– Я в этом платье – тоже. Оно для тебя. Считай, у нас сегодня… репетиция премьеры.
– Первая, – по привычке оставил за собой финальное слово в споре Июль. А потом сдался. Тому чувству, что сделало его взгляд темным, а дыхание довело до виво. И было виво. Очень виво. И еще – ларго, анданте, престо. В общем, все было.
И тишина потом. И только два аллегро модерато – женское и мужское.
– Скажи мне, – он неостывшим жаром дышал ей в шею, удерживая за спину. – А сколько у нас еще запланировано репетиций до премьеры?
Майя бы рассмеялась, но пока сил не было. Она просто сидела на краю стола, обнимая мужа руками за плечи, а ногами за бедра. И не хотела ничего говорить. Не сейчас. С мыслями удалось собраться только после долгой паузы. После того, как поняла: что-то немилосердно колет в… бедро. Ну, почти в бедро.
– Я повешу график репетиций на двери кабинета.
Илья улыбнулся, не разжимая рук. Он еще улыбался, когда она выудила из-под себя то, что кололось. Это оказались очки. Одной дужки недоставало, зато за вторую зацепился безнадежно измятый лист бумаги.
– Ой, мы что-то сломали. И что-то помяли. Надеюсь, не очень нужное.
Он наконец разжал руки. Разгладил смятый лист. И вздохнул.
– Боюсь, очень…
Майя не успела осознать толком, как он легко шлепнул ее по… бедру. Почти.
– Ну-ка, что там у тебя еще?
Самое красивое – когда у него улыбаются глаза.
* * *
Она была очень заботливой женой. Сама освободила просторный стол на кухне от лишних предметов типа сахарницы и солонки, сама принесла тонкий плед, застелив им половину столешницы, сама сверху заботливо пристроила простынку и потом только включила в розетку утюг.

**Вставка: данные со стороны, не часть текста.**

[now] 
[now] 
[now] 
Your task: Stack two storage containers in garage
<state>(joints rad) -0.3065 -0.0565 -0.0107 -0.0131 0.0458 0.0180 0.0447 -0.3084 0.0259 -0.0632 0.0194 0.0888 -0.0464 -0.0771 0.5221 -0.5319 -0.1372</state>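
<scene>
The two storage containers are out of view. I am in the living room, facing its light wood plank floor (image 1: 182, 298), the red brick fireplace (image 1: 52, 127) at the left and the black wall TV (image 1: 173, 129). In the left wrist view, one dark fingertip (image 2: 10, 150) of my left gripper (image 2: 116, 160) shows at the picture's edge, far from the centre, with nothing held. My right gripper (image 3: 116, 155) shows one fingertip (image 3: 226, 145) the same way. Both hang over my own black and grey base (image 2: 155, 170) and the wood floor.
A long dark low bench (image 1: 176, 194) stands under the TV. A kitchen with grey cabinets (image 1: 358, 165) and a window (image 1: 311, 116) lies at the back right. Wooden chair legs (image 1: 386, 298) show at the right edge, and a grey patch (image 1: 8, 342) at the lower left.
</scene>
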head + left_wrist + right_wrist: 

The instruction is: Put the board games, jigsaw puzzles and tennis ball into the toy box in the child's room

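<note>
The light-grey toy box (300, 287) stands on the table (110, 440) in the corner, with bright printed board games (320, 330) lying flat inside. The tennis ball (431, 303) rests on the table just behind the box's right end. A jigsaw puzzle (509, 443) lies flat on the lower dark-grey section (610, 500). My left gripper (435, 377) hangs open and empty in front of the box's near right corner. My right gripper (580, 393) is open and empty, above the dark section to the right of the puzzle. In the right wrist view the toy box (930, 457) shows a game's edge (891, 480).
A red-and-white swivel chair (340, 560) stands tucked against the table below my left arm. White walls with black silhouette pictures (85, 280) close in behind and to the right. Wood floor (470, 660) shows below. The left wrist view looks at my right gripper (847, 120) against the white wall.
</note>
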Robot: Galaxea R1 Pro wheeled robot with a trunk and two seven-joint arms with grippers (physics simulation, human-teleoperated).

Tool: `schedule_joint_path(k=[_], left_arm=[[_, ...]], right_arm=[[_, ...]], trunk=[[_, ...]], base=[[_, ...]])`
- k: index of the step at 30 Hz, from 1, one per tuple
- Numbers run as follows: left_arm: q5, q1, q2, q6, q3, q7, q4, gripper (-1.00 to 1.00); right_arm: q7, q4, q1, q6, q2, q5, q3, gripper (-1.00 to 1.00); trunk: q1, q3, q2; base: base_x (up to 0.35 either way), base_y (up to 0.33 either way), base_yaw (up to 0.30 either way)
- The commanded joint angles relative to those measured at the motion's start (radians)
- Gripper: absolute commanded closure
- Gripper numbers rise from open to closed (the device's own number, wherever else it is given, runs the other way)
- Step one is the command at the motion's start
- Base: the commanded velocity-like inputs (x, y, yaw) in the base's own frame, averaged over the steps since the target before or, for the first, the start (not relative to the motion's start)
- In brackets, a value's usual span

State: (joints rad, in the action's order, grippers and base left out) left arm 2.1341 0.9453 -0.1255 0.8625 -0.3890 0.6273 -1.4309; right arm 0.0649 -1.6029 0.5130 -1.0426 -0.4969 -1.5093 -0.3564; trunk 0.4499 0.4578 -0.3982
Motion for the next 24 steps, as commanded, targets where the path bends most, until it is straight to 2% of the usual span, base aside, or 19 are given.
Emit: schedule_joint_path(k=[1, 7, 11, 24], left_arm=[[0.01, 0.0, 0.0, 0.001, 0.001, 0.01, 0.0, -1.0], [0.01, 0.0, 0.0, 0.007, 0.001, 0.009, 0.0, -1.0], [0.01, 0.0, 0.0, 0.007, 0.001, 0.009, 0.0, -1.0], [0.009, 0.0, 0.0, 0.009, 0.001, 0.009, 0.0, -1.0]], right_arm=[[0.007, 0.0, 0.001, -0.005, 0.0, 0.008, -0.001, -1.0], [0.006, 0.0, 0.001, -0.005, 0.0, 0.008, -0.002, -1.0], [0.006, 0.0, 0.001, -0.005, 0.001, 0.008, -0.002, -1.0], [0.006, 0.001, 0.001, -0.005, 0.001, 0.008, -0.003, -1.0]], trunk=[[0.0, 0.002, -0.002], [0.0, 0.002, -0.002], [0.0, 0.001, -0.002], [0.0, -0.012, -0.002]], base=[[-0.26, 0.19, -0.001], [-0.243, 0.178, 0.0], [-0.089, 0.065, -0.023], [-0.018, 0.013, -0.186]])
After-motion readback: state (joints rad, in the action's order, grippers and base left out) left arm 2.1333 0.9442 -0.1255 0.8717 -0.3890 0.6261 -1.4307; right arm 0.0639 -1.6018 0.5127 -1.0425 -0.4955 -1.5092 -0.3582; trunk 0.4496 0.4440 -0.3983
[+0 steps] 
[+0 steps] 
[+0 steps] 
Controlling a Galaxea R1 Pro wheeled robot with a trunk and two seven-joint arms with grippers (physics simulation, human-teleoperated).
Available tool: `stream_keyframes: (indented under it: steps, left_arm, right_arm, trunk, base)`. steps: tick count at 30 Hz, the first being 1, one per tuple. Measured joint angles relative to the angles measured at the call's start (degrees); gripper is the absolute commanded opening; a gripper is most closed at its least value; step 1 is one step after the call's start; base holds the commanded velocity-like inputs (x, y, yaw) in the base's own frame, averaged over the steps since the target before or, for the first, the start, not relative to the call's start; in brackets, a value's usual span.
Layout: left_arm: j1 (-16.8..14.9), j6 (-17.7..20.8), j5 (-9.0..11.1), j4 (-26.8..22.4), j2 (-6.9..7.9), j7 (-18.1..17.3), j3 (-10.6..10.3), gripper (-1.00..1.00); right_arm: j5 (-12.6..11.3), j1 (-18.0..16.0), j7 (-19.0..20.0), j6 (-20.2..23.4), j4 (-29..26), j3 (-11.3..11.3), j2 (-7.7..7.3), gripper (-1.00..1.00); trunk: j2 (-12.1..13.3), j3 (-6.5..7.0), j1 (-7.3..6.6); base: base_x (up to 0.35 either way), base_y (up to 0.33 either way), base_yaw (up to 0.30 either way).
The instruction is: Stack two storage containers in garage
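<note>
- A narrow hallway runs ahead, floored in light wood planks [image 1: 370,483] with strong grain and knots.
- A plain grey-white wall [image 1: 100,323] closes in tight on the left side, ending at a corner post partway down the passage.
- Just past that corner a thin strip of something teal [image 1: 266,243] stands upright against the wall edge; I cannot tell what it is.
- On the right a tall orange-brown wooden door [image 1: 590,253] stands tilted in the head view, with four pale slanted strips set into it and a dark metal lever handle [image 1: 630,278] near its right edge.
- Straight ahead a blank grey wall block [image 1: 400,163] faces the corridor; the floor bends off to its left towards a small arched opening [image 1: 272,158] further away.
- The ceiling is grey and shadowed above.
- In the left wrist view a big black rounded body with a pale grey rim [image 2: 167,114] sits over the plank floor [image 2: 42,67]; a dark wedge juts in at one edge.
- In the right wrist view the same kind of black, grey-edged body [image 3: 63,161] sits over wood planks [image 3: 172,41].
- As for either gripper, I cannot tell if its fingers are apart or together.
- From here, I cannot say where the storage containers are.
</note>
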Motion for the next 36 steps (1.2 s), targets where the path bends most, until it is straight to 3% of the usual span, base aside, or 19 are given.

Как раз к тому моменту, когда Илья появился на пороге кухни с измятыми документами. Листов было немного, но все – очень важные. И их предстояло привести в надлежащий вид. Положив бумаги чуть в сторону, он начал разглаживать первый документ.
Май пристроилась с другой стороны стола.
«В зрительном зале», как решил про себя Илья.
Она неспешно пила чай с хрустящими печеньями и внимательно наблюдала за работой утюга.
Илья старательно игнорировал веселые взгляды жены, которая от души забавлялась ситуацией, и аккуратно разглаживал травмированный лист.
– Очки жалко. И бумаги жалко. Верхний угол прогладь получше, мой неукр-р-р-ротимый Лев.
В то, что ей жалко очки, он почти верил – Май питала какую-то необъяснимую слабость к ним, но вот по поводу помятых документов сожалений не имелось точно – чтобы понять это, достаточно было взглянуть в ее довольные смеющиеся глаза.
Сидит и дразнится! Прямо-таки доводит, испытывает терпение.